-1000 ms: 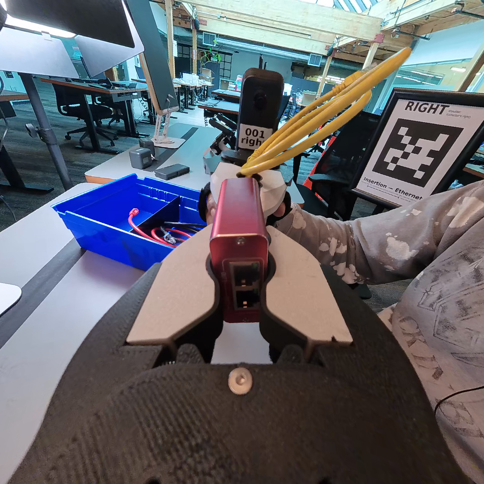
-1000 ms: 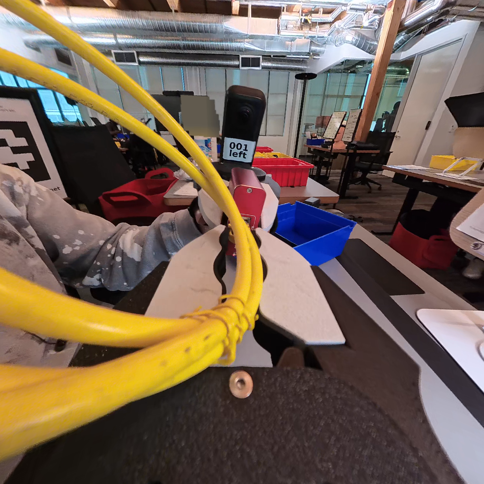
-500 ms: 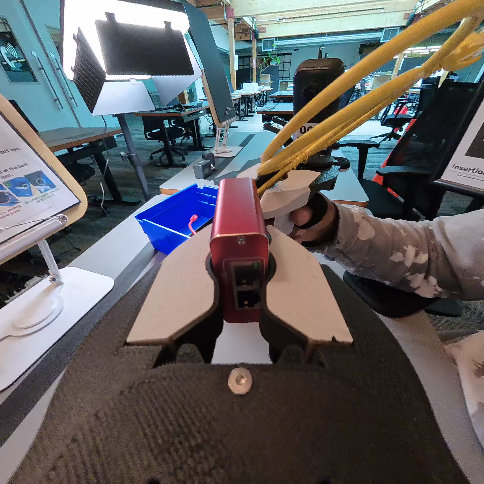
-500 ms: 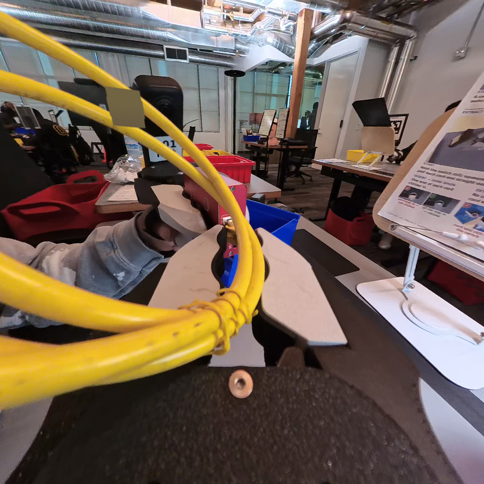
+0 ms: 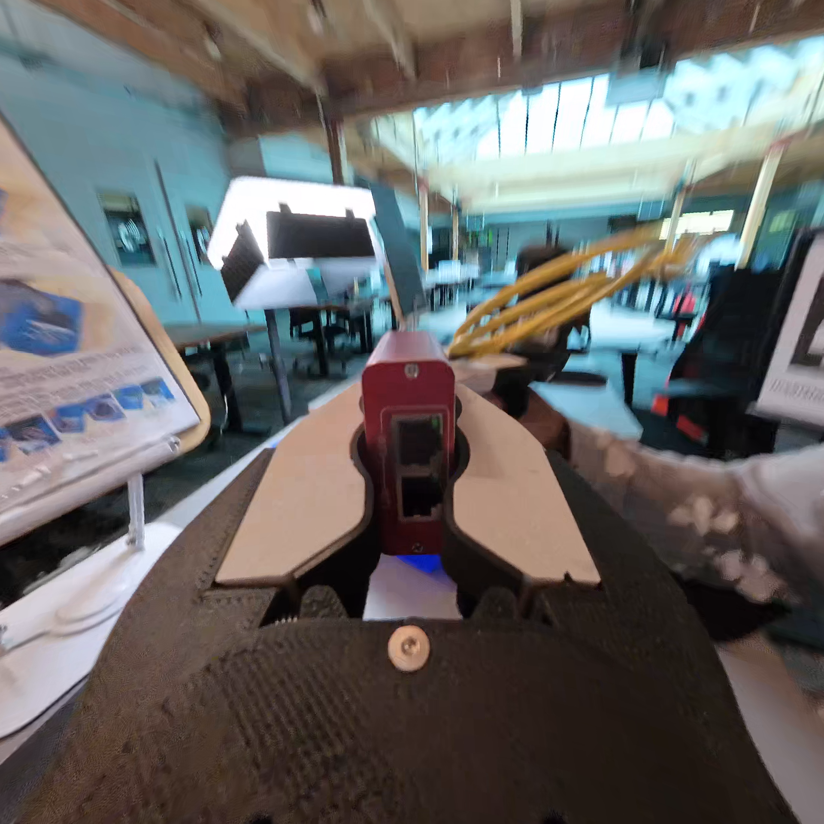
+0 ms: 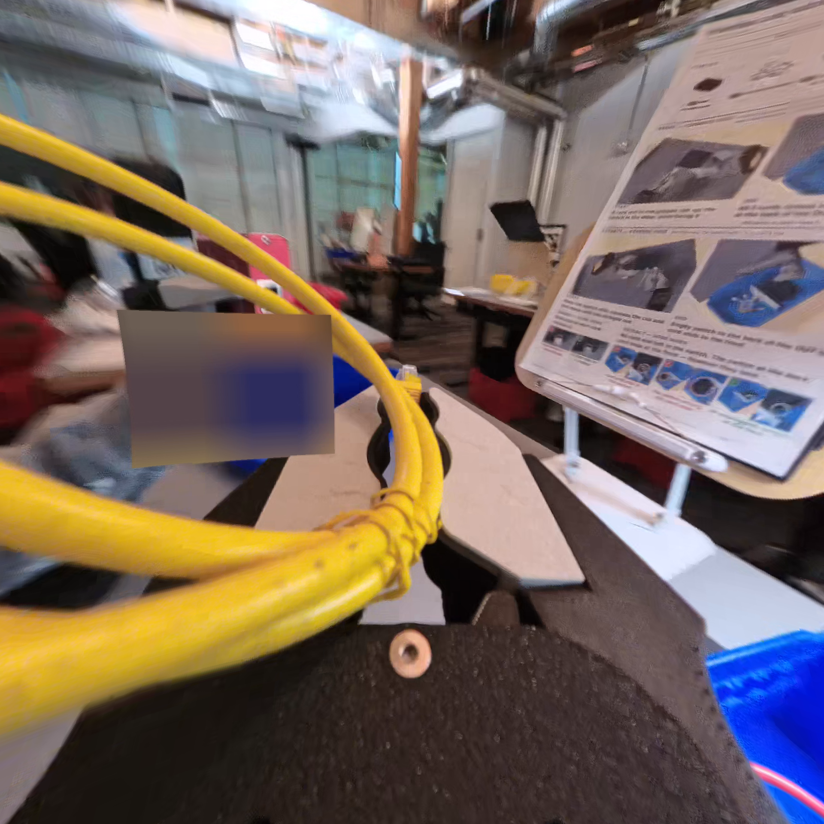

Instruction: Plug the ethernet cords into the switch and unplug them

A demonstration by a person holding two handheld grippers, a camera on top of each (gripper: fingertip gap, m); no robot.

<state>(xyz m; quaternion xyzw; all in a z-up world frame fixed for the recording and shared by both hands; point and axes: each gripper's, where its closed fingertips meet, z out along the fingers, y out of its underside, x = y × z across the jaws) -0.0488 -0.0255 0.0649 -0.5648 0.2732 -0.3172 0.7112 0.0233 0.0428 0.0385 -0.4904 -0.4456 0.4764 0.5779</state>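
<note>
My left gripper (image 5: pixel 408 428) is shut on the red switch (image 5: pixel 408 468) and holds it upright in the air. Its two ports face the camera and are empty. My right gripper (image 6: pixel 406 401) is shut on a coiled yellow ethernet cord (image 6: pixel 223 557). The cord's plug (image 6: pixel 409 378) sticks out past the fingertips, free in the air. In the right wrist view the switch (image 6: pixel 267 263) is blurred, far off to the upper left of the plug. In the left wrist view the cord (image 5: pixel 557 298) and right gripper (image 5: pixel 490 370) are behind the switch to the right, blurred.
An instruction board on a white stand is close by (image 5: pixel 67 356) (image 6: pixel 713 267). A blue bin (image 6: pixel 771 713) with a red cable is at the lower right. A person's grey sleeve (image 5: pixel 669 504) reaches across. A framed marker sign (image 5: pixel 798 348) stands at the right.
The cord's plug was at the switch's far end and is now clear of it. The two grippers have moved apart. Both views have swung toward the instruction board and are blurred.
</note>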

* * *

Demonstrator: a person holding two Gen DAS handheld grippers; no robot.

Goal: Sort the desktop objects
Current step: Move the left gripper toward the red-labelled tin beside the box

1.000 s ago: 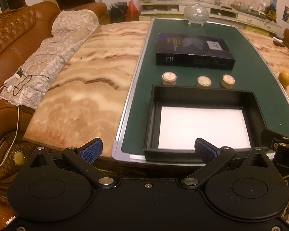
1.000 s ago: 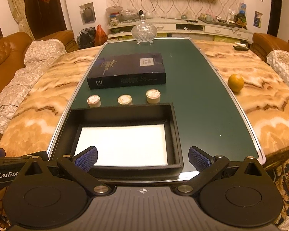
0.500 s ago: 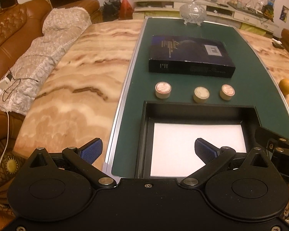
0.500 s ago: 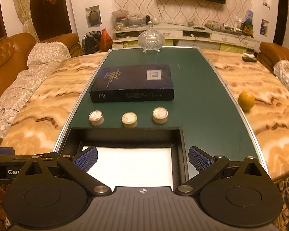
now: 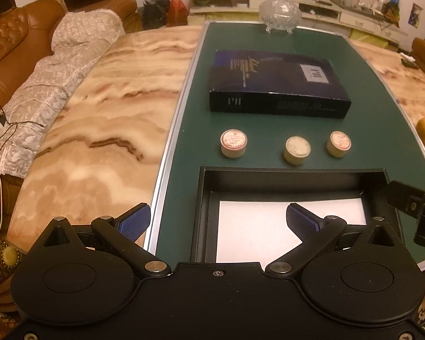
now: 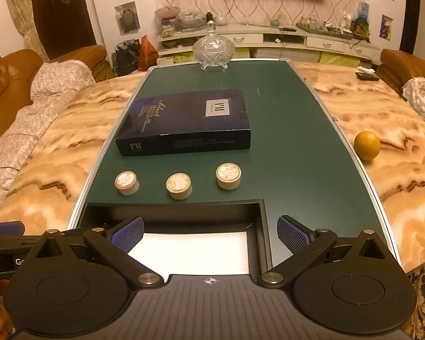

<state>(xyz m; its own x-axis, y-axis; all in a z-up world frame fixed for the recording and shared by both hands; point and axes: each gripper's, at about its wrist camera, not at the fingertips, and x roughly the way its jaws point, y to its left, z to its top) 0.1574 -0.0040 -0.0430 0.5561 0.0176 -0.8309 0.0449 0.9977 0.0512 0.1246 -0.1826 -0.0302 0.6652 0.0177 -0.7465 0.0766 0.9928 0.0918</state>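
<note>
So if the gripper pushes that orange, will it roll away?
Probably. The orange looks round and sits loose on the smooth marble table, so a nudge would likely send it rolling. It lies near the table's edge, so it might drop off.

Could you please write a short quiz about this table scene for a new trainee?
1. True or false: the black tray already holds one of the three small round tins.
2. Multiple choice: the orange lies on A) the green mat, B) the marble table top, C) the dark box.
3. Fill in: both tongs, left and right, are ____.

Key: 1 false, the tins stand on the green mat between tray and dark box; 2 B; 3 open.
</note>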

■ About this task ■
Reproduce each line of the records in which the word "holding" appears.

■ The completed task ■
A demonstration by a person holding two handheld grippers, a camera on top of each (gripper: fingertip gap, m); no robot.
Demonstrator: a person holding two Gen DAS handheld grippers; no robot.

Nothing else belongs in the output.